There are a number of pieces of glazed relief ware decorated in fashions similar to that seen in the present flask, which most authorities write about as a relatively coherent group. They are known unglazed, or glazed as here in a monochrome green lead glaze. There are a few related pieces which are glazed either in another colour or with more than one colour on the same vessel. Vessels and fragments have been found in a number of Early Islamic sites, including Samarra, Susa, Rosen-Ayalon, Hira, al-Mina Nishapur and Tarsus. The idea of monochrome, usually green, glazed moulded pottery vessels is one that is well known from the Roman period; an example is illustrated by Arthur Lane (Early Islamic Pottery, London, 1947, pl.4A).
Origins for very similar pieces have been suggested as being Iraq, Iran, Syria and Egypt. Oliver Watson, writing on the pieces in the al-Sabah Collection in Kuwait, attributes them to different centres, but with those that he places in the Eastern Iranian world he seems at least partly reliant on their reputed immediate provenance which was Afghanistan. On similar but slightly firmer grounds a related dish now in the Freer gallery, Washington, was said to have bene found at Susa and has thus been catalogued as from Iraq/Mesopotamia (Lane, op.cit., pl.5B; Esin Atil, Ceramics from the World of Islam, Washington D.C., 1973, no.2, pp.16-17). Seen overall there does however appear to be some pattern to the attributions, which enable a few pointers to be put in place to help identify the origins of further examples.

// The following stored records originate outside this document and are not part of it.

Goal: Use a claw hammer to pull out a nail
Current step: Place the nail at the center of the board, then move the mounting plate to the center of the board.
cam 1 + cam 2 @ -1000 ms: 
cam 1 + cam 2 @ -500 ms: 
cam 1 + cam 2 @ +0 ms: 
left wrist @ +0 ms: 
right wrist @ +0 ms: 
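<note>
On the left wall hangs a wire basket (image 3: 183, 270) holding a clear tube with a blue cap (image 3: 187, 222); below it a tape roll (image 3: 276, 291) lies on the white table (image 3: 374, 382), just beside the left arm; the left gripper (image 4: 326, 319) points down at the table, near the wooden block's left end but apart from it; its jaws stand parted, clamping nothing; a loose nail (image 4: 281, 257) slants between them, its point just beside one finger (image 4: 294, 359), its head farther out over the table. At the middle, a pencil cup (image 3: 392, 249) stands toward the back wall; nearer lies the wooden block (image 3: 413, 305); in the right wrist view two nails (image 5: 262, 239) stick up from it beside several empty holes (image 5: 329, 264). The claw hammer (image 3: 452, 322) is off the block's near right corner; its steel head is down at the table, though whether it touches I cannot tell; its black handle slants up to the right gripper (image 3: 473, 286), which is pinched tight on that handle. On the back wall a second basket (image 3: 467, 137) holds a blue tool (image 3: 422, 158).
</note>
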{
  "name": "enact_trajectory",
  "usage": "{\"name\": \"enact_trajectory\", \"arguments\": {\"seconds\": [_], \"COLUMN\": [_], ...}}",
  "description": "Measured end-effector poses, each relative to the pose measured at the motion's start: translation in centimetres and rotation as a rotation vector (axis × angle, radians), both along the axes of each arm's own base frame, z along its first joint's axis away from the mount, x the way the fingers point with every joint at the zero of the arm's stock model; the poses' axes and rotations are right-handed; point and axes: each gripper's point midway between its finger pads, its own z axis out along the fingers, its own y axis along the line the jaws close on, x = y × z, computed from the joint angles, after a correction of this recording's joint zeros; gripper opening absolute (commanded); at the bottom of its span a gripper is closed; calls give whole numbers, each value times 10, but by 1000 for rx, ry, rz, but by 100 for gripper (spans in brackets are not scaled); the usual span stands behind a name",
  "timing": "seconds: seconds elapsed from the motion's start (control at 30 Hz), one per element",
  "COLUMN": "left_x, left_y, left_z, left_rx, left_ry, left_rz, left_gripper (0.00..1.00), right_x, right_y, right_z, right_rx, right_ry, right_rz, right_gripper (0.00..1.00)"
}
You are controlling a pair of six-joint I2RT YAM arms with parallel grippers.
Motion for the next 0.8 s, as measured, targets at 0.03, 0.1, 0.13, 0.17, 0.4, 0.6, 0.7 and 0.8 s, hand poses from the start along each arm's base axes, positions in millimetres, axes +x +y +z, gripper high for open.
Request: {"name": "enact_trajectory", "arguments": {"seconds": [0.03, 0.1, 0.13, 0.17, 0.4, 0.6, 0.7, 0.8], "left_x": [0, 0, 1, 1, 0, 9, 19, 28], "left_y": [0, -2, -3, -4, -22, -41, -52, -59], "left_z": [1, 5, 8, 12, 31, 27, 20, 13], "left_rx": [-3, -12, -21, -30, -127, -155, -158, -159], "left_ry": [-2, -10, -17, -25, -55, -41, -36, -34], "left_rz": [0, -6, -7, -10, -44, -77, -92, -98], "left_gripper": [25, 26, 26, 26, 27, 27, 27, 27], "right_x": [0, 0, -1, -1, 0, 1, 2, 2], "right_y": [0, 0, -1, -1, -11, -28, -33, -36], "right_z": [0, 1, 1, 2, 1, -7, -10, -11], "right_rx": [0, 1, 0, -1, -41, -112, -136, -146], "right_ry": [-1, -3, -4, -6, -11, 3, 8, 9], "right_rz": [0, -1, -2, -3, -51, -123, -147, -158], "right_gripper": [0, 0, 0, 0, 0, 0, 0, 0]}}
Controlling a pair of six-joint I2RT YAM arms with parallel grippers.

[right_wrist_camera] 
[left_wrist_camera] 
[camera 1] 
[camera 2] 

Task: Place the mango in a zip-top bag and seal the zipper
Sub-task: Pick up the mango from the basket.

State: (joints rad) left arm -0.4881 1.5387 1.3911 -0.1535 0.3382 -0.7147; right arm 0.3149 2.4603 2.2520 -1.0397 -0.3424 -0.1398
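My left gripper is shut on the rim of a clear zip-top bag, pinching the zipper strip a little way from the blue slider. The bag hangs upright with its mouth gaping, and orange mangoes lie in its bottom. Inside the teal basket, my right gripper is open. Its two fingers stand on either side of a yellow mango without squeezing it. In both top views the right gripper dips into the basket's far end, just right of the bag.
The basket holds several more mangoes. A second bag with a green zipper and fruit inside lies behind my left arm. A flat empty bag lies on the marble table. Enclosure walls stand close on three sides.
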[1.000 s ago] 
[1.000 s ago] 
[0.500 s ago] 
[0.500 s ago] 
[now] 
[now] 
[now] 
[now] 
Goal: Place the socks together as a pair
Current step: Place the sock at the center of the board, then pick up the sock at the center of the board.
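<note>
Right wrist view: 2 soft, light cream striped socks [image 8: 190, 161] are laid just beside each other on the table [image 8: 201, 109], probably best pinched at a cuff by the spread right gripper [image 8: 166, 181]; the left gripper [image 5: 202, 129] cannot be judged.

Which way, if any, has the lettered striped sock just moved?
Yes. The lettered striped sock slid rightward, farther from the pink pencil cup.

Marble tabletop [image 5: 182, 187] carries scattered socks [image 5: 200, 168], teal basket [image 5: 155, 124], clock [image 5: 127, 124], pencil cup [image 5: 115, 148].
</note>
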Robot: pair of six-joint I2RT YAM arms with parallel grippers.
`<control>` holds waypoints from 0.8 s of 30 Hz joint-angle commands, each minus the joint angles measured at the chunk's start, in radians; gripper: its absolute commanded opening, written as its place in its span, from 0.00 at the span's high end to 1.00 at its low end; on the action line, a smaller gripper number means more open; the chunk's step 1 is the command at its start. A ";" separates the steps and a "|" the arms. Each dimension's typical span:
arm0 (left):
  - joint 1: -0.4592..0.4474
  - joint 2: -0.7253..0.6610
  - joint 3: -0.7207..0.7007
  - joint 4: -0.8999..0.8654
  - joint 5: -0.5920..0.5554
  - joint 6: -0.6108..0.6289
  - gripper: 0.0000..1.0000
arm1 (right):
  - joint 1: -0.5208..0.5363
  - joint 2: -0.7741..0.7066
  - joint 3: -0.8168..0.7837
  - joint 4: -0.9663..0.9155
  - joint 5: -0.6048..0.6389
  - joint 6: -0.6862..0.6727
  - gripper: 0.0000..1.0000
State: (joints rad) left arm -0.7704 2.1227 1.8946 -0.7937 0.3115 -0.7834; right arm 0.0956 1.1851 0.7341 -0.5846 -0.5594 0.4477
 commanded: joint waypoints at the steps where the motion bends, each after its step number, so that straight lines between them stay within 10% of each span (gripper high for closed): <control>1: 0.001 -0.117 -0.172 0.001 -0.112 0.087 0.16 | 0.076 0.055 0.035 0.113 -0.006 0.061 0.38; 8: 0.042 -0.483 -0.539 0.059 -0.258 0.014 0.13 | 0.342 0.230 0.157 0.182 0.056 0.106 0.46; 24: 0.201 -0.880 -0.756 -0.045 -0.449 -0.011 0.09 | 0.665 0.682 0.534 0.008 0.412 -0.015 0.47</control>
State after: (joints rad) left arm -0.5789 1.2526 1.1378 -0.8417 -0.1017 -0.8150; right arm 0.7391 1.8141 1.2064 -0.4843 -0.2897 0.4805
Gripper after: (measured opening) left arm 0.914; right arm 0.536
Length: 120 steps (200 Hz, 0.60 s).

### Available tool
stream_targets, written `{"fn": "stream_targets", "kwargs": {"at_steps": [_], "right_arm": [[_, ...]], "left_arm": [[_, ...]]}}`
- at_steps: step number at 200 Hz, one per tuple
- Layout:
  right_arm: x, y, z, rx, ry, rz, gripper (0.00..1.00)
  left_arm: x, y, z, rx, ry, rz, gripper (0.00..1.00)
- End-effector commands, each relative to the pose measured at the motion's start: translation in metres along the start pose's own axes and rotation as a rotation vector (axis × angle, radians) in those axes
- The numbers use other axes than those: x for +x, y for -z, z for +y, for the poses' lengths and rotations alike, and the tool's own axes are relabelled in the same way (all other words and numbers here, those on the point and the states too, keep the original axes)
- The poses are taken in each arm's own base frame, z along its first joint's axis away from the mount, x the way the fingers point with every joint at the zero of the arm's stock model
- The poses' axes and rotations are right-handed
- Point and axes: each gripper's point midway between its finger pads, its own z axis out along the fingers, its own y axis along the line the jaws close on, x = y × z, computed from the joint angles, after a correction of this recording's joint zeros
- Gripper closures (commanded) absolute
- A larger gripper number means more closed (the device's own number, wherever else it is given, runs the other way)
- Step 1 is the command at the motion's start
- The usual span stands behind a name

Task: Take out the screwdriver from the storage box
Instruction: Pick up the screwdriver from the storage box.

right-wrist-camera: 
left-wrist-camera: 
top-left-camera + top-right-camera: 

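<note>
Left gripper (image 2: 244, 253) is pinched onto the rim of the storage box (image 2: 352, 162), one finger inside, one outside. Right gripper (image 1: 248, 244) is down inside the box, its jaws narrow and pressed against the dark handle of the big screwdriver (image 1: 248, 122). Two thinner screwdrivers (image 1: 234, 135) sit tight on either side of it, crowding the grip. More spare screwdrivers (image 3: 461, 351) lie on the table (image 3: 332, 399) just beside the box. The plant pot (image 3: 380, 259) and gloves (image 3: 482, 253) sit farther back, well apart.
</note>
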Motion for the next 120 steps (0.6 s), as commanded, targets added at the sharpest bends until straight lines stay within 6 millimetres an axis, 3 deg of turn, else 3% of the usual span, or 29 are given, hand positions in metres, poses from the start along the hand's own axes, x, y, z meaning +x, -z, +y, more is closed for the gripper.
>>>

A number of vessels with related decoration and technique were excavated at Nishapur (Charles K. Wilkinson, Nishapur Potttery from the Early Islamic Period, New York, 1974, esp.nos.53, 54, 62, 64, pp.241-2 and ill.p.253 (all glazed); also nos.137-189, pp.326-333, ill.pp.355-358). There are a number among these that Wilkinson suggests are unusual for Nishapur and thus suggests that they are imported. Sometimes he mentions a specific suggested site of origin, and sometimes not. Leaving out those that he suggests might be imports, it appears that one of the main Iranian characteristics is the use of a dotted ground. This is a feature that continues through to pieces that demonstrably date from the 12th and 13th century, leading Wilkinson to suggest that most of the pieces he discusses are of that period, when a number seem to belong to groups that most authorities date earlier. There are a couple of features that he specifically does not recognise as Iranian, the strong hatching used as the background filler within piped outlines (no.164, pp.330 and 358) and the beaded bands that are "very much like some of the gold-lustered ware with green splashes found at Samarra (excavations at Samarra 1936-1939, II, pls.LXXXIX, no.8, XC, top; Sarre, Die Keramik von Samarra, pls.X, XI). Probably imported from Iraq (Wilkinson, op. cit, no.53, p.241).
This use of the dotted motifs within the strapwork bands, rather than as a background to the rest of the decoration, seems to be a consistent indicator for a Western rather than Eastern Islamic origin. It is very obvious in the Freer dish noted above, and it is also very prominent on a dish of very similar profile, with the main design similarly formed by interlaced beaded strapwork that is in the Khalili Collection (Ernst J. Grube, Cobalt and Lustre, London, 1994, no.15, pp.23-4). Unlike that Freer dish which is covered with a yellow-ish glaze, this is covered with a plain green glaze.
The present ewer shares many features with the Khalili dish. Here can be found the beaded bands, although here they go around the lobed motifs on the shoulder rather than interlacing around the body. Here too is no dotted background. The most notable similarity however is that use of raised leaf-motifs filled with chevron hatching. In the Khalili dish these are arranged in groups of four, forming quatrefoils within the strapwork. Here they appear, considerably larger, as the pronounced elements on the shoulder of the ewer, again within the dotted strapwork. The scrolling palmette forms, as on both the Khalili and Freer dishes, are filled with diagonal hatching, left against a ground that has been left plain.
The present jug does show some similarities with a fragmentary jug in the Khalili Collection (Grube, op. cit., no.13, p.19). The meandering vine over the shoulder of the Khalili vessel is also very similar but slightly tighter than that on a jug sold in these Rooms 12 October 1999, lot 281. Both however have the filler decoration in the background, leaving the decorative elements blank, rather than the other way around, as here. Another jug of the same technique but different decoration was sold in these Rooms, 13 October 1998, lot 286.
The present jug is the largest published piece from this period to have survived. While it has been broken and joined together, virtually all the pieces of the original vessel are present, giving it a monumentality rarely seen in vessels dating from this very early period of Islam. It is a remarkable survival.